● What the task asks
With the string "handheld" as the filter, copy each matching line from the records.

● Task input
Content starts

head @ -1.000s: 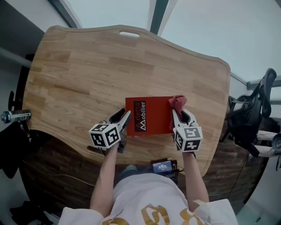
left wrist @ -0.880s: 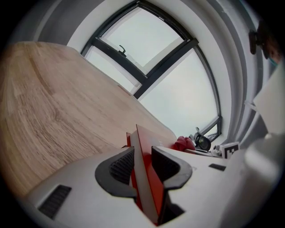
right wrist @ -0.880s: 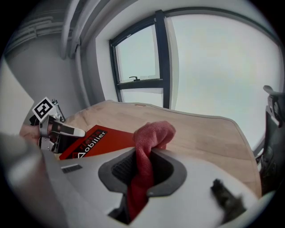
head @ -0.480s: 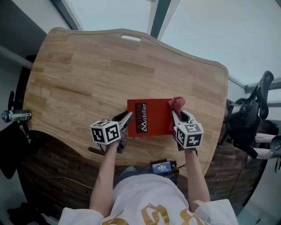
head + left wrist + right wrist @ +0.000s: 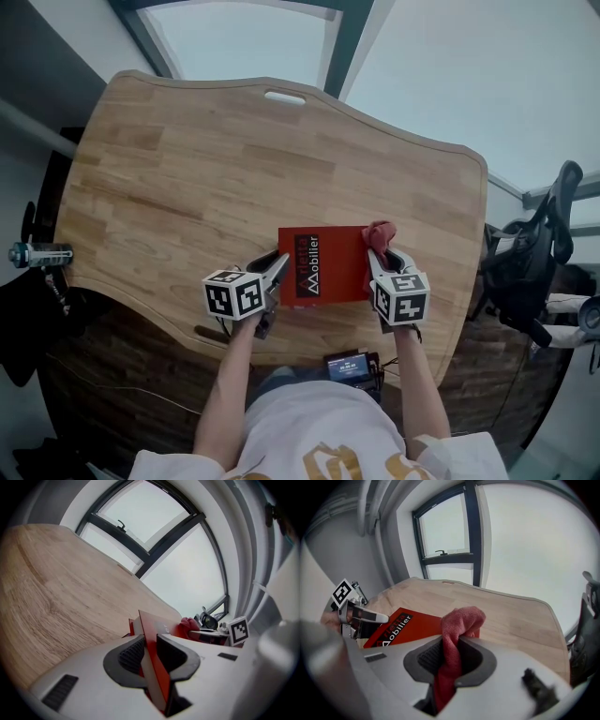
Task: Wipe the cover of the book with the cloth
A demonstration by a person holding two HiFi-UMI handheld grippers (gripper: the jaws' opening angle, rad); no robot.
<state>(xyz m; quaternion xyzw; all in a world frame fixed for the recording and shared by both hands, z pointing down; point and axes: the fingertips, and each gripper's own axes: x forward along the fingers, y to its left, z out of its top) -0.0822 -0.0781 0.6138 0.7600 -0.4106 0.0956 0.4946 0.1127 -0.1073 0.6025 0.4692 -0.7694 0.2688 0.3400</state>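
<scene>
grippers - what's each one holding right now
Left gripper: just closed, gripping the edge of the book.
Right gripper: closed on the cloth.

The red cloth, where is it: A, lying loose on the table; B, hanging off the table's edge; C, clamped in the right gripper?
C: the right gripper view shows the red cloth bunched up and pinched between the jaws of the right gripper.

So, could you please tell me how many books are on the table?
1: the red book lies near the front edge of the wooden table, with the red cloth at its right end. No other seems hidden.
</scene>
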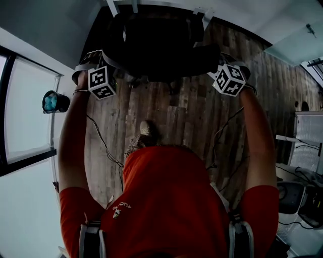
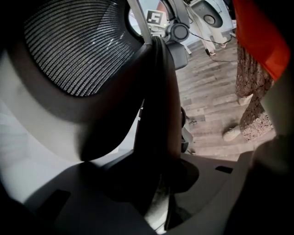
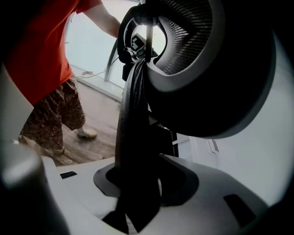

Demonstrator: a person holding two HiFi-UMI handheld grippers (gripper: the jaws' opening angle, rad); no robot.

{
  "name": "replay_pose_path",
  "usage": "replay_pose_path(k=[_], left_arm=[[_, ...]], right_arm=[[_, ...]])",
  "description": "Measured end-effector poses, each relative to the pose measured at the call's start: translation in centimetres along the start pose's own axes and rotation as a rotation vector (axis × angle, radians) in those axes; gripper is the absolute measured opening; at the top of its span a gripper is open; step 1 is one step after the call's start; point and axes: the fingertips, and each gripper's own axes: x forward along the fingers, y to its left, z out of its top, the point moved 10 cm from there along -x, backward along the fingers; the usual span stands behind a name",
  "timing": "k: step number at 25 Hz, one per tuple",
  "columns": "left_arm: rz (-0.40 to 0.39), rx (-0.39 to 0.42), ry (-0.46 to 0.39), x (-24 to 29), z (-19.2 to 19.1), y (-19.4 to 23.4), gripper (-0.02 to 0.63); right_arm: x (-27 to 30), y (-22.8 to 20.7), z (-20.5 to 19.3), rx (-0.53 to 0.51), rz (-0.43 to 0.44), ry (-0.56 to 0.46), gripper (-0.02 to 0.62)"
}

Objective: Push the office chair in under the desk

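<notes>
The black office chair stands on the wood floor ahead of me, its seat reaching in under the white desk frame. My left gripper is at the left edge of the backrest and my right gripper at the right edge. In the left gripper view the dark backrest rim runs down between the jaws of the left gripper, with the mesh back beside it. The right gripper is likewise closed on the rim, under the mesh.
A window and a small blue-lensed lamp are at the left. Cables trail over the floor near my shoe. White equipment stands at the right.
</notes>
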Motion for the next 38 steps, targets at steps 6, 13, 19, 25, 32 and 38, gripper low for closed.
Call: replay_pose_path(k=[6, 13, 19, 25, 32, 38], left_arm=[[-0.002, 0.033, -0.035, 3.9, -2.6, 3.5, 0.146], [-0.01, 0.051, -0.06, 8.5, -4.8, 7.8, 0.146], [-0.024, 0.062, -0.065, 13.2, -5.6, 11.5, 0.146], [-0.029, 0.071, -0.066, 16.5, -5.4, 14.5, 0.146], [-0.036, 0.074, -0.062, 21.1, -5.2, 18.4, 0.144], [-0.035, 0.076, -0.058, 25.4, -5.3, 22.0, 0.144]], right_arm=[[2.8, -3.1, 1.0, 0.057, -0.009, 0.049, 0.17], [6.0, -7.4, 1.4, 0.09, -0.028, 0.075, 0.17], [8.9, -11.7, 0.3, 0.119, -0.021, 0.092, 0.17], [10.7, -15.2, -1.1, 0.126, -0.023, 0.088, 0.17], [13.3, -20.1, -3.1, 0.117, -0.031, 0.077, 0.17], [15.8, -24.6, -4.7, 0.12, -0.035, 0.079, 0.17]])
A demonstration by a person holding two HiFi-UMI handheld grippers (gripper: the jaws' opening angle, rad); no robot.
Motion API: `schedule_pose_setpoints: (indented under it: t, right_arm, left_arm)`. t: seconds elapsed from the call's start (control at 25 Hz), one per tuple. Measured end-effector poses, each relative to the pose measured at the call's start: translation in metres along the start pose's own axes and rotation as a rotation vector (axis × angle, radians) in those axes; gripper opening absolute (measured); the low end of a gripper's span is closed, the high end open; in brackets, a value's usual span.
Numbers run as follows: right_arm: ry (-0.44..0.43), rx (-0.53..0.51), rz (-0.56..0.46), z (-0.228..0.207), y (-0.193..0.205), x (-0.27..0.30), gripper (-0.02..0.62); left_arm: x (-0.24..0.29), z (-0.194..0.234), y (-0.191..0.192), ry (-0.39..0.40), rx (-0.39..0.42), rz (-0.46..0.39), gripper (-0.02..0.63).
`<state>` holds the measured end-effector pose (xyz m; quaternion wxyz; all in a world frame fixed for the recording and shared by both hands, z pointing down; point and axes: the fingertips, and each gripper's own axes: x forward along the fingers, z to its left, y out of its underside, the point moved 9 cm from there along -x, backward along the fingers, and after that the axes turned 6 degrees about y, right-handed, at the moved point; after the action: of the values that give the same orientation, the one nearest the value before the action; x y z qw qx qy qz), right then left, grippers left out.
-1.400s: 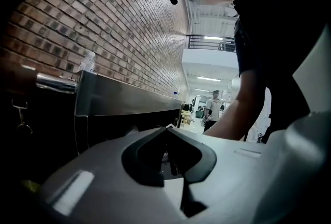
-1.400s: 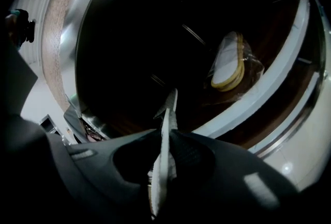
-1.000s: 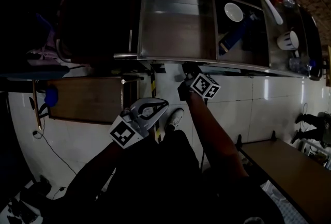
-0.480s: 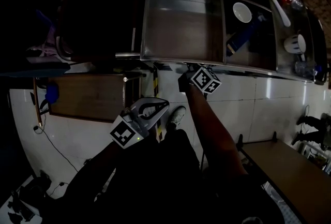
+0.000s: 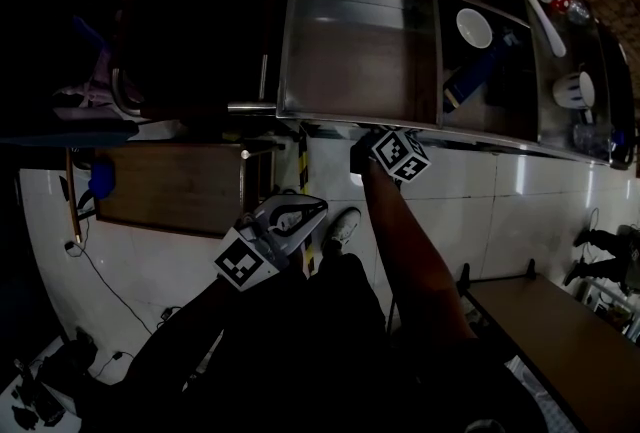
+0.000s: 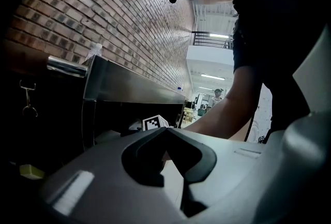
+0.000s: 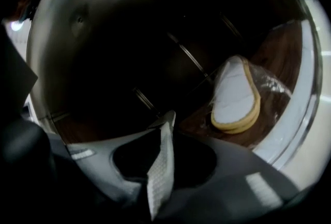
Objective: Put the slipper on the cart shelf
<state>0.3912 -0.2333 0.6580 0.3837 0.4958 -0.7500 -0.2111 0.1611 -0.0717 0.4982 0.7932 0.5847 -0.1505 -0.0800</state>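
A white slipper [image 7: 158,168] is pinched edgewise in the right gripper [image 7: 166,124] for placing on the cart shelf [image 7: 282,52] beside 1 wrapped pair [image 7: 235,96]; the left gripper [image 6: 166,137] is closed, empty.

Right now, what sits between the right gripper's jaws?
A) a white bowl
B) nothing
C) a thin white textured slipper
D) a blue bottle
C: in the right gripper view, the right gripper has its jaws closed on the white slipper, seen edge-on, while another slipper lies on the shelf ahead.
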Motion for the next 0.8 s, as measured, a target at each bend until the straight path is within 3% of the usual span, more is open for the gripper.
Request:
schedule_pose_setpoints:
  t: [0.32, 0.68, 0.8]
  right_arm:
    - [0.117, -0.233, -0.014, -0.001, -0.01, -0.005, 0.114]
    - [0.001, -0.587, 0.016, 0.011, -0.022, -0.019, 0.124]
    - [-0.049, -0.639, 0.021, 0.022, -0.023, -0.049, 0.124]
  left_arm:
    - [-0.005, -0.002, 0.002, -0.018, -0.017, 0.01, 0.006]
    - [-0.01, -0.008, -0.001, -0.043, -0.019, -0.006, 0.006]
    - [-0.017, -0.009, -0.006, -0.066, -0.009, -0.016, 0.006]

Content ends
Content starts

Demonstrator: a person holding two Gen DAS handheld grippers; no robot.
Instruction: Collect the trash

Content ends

● Exercise solution
A demonstration by a person holding two HiFi-UMI handheld grippers (gripper: the jaws' opening angle, rad); no robot.
Demonstrator: a person holding two HiFi-UMI handheld grippers (gripper: the jaws' opening angle, rad); no robot.
A demonstration by a person holding two HiFi-UMI handheld grippers (gripper: the jaws' opening angle, rad); no robot.
Demonstrator: a person holding two Gen DAS handheld grippers; no robot.

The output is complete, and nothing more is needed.